相互开示的第二方面的意义是有利于推动检控方作证据开示,从而最终有利于辩护活动的开展。这是因为只有相互开示(即使认可检察官有更大的开示责任),才可能因手段武装在某种程度上的平等性和相互性受到检察机关的支持。由于不移送案卷,庭前检控证据的全面开示必须在检察院进行,可以设想,如果辩护方通过侦查和起诉阶段的介入已经取得了一定的辩护证据,但到检察院阅卷时毫不透露,同时对检控方的全部证据材料却均予“查阅、摘抄、复制”,检察机关势必难以接受,其反应就是制造障碍,一是就如目前,不同意到检察院阅卷,主张律师应到法院查阅检察机关移送的材料;二是如果某种法律文件被通过,要求检察机关让律师查阅证据,那么在执行中检察机关也会将律师查阅的时间、查阅的范围上尽量予以限制,以免公诉活动受到较大的损害(注:开示范围等问题在许多国家刑事司法实践中都是引起辩诉争议的一个重要问题。
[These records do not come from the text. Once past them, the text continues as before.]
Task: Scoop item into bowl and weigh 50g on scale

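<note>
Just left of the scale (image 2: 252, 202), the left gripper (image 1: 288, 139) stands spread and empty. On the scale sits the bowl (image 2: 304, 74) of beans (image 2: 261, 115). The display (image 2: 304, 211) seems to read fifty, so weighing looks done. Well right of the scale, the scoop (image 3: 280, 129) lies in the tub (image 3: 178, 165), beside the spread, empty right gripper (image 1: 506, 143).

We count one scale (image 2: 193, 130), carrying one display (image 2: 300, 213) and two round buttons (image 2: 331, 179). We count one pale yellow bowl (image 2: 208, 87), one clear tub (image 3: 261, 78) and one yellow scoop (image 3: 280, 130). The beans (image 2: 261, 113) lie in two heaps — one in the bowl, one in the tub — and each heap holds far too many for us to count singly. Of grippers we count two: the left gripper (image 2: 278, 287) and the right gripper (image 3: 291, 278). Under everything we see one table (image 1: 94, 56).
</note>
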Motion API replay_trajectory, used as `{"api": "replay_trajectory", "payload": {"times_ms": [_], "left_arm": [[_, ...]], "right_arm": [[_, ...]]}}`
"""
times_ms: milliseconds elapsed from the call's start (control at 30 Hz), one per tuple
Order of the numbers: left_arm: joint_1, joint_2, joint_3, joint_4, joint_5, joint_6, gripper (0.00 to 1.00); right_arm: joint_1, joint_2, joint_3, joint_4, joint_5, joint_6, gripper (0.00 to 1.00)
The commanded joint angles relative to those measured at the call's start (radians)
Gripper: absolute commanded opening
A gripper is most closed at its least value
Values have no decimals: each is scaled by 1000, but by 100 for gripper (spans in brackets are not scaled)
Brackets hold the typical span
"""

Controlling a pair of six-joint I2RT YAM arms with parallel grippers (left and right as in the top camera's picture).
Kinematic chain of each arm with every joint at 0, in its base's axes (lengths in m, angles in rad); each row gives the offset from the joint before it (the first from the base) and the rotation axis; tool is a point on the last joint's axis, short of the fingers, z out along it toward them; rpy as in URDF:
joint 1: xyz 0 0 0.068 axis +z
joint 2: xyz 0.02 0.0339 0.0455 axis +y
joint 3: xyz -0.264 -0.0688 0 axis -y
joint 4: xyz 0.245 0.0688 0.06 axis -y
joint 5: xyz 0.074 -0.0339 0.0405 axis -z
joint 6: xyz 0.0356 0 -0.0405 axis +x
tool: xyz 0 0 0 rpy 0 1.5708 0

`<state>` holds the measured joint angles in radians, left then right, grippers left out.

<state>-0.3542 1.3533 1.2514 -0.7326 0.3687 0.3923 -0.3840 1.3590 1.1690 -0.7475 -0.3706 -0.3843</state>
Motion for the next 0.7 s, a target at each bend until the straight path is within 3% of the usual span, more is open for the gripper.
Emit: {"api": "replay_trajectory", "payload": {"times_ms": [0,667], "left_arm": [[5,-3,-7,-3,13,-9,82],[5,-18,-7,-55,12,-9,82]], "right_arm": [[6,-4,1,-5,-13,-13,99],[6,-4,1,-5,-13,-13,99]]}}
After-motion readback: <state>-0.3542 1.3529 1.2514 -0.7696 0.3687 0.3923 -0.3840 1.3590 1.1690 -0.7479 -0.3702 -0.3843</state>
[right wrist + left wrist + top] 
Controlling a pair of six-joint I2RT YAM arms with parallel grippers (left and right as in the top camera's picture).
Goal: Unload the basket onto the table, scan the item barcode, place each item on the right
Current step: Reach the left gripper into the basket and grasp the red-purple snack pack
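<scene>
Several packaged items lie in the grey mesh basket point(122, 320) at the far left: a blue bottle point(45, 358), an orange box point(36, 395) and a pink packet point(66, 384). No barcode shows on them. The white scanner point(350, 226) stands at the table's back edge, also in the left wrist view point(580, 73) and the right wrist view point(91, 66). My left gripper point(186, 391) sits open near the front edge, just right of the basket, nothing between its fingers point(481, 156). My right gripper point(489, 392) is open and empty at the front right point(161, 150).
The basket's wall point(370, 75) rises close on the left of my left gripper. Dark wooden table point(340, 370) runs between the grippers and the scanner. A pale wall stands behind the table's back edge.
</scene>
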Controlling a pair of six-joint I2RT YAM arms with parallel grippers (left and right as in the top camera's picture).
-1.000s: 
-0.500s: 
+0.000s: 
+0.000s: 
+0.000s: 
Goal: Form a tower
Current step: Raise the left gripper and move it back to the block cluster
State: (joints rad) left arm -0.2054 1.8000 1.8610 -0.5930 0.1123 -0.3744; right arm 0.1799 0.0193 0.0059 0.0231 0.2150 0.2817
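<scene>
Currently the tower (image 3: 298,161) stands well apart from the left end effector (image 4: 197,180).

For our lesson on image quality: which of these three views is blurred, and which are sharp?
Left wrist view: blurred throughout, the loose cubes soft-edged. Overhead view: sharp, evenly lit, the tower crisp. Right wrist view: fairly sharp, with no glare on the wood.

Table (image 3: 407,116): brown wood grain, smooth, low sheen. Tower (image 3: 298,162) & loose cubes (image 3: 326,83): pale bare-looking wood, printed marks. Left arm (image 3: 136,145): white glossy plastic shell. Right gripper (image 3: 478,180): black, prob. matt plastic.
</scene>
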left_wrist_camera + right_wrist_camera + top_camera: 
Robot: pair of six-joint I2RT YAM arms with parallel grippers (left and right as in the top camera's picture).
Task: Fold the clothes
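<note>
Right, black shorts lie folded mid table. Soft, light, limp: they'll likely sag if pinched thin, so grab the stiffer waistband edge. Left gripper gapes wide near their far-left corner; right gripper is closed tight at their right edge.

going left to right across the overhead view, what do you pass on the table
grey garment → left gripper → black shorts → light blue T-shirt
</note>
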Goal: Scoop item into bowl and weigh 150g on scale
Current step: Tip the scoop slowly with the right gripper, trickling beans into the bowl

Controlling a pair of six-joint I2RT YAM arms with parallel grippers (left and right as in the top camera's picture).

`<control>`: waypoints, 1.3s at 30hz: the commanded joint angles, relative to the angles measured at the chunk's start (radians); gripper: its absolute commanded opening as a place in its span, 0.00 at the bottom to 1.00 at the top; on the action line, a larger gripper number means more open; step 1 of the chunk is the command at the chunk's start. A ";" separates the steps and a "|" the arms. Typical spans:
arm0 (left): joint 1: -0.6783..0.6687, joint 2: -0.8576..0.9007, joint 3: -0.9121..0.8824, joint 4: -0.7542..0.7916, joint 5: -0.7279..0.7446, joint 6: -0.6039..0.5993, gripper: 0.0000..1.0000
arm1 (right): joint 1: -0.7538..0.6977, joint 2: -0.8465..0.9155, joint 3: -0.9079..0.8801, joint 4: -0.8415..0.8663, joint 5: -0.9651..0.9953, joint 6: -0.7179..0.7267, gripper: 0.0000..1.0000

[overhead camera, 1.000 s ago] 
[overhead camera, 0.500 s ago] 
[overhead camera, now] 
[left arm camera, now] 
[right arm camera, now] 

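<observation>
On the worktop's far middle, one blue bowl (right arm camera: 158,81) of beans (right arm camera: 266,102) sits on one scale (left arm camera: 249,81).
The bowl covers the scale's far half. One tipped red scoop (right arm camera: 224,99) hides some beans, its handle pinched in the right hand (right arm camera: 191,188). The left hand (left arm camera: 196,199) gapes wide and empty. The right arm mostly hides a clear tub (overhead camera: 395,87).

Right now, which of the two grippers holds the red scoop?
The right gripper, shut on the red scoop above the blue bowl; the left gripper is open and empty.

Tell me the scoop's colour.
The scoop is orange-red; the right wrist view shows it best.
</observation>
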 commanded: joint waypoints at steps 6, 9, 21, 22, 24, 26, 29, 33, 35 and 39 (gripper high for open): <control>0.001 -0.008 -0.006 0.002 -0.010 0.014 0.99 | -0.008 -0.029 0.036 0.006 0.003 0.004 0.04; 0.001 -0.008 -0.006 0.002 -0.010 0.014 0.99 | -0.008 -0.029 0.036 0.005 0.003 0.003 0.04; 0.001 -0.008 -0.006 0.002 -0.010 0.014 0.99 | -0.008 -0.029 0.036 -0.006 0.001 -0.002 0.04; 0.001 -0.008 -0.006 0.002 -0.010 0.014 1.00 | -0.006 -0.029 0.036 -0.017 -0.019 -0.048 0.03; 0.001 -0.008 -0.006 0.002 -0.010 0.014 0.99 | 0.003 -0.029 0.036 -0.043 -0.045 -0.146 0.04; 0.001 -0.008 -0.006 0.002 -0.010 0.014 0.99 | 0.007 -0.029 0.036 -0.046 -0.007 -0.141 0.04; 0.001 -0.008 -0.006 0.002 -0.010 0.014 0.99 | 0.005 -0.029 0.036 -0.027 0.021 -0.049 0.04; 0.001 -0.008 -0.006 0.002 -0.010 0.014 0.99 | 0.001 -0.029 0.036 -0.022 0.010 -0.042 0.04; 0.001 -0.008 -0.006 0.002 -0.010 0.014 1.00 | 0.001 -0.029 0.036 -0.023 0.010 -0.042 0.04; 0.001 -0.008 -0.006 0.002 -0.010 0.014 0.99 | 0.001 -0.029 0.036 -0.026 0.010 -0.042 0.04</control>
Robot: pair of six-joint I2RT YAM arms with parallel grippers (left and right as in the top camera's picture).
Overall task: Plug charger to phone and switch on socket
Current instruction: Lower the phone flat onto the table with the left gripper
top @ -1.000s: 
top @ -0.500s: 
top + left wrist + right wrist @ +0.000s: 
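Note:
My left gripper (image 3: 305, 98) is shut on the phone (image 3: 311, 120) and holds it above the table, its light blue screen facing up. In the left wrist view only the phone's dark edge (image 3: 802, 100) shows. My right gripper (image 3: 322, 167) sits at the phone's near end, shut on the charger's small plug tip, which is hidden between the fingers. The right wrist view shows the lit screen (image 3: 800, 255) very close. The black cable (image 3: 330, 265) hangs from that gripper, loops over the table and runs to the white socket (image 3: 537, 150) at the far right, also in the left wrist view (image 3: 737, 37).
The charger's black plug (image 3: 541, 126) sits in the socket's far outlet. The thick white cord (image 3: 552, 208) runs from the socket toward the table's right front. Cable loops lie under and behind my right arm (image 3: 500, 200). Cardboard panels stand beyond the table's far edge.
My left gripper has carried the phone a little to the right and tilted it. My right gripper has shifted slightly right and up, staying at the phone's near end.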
时任日本东京高等检察厅公审部长亲崎雄指出,“公开检察官所掌握的证据,是牵涉到当事者之间实质性对等的意义及检察官的客观义务内容这一诉讼结构之根本的问题,所以,必然有不能彼此让步的一面”。引自张光博等编译《世界各国律师制度的历史与现状》,吉林法学会1985年内部印行,第255页。)。因此可以说, 确立辩护证据开示的制度,是保证检控方开示的必要条件。